Giant Cell Tumor of the Larynx

Thu Le, MD; Kevin Young, MD; Bernard Chow, MD


Appl Radiol. 2012;41:29a-29d. 

In This Article

Imaging Findings

Computed tomography (CT) of the neck with intravenous iodinated contrast showed a 5 × 4 × 4-cm solid, round, soft-tissue mass with homogenous enhancement centering within the right thyroid cartilage. The right thyroid cartilaginous tissue is replaced by destructive, expansile tumor (Figure 1). The mass is extending into the inferior aspect of the epiglottis, soft tissue of the larynx and into right endolaryngeal space (Figure 2).
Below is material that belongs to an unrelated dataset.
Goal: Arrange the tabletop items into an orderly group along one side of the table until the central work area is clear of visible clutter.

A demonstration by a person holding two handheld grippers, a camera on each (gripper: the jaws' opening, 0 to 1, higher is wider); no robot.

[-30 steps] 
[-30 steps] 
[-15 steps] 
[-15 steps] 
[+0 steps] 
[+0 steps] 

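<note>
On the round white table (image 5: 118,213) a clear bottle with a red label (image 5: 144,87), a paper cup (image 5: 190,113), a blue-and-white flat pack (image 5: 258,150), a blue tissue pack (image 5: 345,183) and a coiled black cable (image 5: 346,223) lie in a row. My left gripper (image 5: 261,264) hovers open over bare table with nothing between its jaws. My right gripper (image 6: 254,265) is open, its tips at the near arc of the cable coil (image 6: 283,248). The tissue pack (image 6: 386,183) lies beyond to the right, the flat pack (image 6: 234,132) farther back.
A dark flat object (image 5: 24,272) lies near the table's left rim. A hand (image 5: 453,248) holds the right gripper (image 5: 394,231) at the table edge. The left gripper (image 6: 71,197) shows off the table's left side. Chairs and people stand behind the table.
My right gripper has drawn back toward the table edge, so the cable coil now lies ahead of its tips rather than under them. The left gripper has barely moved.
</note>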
The lesion appears to be well defined. There is no evidence of perilesional fat stranding. There is no evidence of cervical lymphadenophathy. A CT of the chest showed no evidence of primary neoplasm or distant metastatic disease.

Figure 1.

Axial CT images (A and B) through the neck show an expansile, well-defined, soft-tissue mass centered within thyroid cartilage with destruction and replacement of cartilaginous tissues. There is no perilesional fat stranding. The lesion expands into the right laryangeal space and displaces the strap muscle anteriorly.

Figure 2.

Coronal CT reconstruction images (A and B) of the neck show tumor expansion into inferior aspect of the epiglottis and into the right endolaryngeal space, with obliteration of the right vocal cord and narrowing of the airway.
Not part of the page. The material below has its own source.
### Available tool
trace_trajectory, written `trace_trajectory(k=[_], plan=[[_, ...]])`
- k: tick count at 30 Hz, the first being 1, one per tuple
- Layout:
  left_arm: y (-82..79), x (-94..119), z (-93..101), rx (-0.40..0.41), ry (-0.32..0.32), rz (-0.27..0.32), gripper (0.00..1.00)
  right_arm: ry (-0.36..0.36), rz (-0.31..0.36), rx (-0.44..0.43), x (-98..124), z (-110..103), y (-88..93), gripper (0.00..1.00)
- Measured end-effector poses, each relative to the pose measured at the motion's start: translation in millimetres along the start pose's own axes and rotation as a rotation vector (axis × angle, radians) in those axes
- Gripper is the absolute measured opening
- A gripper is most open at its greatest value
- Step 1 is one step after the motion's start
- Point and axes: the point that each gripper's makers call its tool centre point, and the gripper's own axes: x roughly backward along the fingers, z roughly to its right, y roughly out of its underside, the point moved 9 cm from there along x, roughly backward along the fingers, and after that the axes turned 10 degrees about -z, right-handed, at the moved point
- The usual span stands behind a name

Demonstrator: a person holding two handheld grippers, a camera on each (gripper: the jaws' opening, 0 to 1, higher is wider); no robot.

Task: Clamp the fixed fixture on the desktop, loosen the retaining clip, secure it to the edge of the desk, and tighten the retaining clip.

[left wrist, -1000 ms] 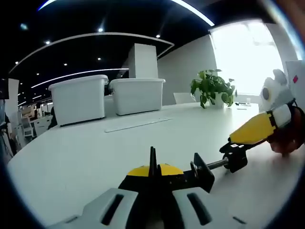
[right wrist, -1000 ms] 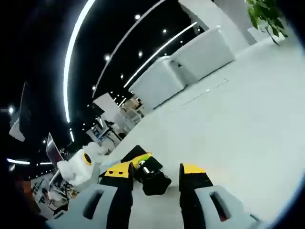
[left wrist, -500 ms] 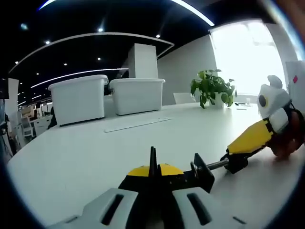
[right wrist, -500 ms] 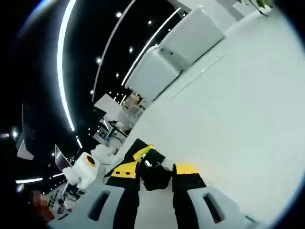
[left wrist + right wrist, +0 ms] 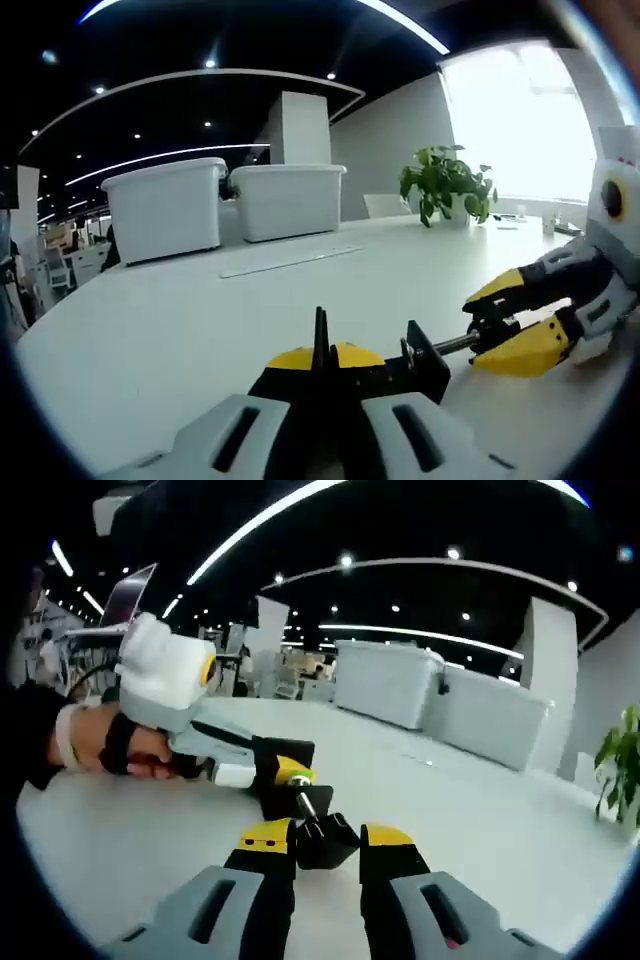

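Observation:
The fixture is a black clamp with a yellow part, resting on the white desk. My left gripper is shut on its body. A metal screw runs right from it to a black knob, and my right gripper has its yellow-tipped jaws above and below that knob. In the right gripper view, my right gripper is shut on the knob. Beyond it the screw leads to the fixture, held by my left gripper coming in from the left.
Two white lidded bins stand at the back of the desk, with a long flat strip lying before them. A potted plant sits at the far right. A person's hand holds the left gripper.
My right gripper has closed on the knob and rolled around it, so its view has turned level. The left gripper and fixture have stayed put.

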Motion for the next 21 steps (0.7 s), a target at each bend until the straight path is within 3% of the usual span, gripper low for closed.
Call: trace_trajectory(k=[3, 5, 6, 12, 14, 17, 18, 19, 21], plan=[[0.2, 1, 0.5, 0.001, -0.001, -0.001, 0.04, 0.039, 0.007, 0.111, 3, -7, -0.2, 0.23], [0.3, 1, 0.9, 0.002, -0.001, -0.001, 0.04, 0.089, 0.018, 0.265, 5, -12, -0.5, 0.23], [0.3, 1, 1.0, 0.002, -0.001, -0.001, 0.04, 0.116, 0.028, 0.294, 8, -13, -2.3, 0.23], [0.3, 1, 0.4, 0.004, -0.001, -0.002, 0.04, 0.108, 0.017, 0.281, 4, -7, 0.5, 0.24], [0.2, 0, 0.1, 0.005, 0.0, -0.002, 0.04, 0.041, 0.002, 0.157, 3, -6, 0.6, 0.27], [0.1, 0, -0.6, 0.006, 0.0, -0.002, 0.04, -0.082, 0.001, -0.137, 5, -2, -4.2, 0.38], [0.1, 0, -0.7, 0.007, 0.001, -0.002, 0.04, -0.124, 0.009, -0.294, 5, 3, -6.9, 0.42], [0.0, 0, -0.9, 0.008, 0.001, -0.002, 0.04, -0.15, 0.003, -0.375, 5, 5, -7.6, 0.46], [-0.1, -1, -1.4, 0.008, 0.001, -0.002, 0.04, -0.233, -0.032, -0.617, 3, 11, -4.7, 0.53]])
The patient underwent right-neck fine needle biopsy and aspiration with the cytopathology report of a giant cell tumor of the larynx. He subsequently had right vertical partial laryngectomy and laryngoplasty. Pathologic analysis of the surgical specimen confirms the diagnosis of a giant cell tumor of the larynx with regional lymphovascular invasion. No adjuvant chemotherapy or radiotherapy was provided. Postoperative follow-up for 4 months showed no evidence of recurrence or complication.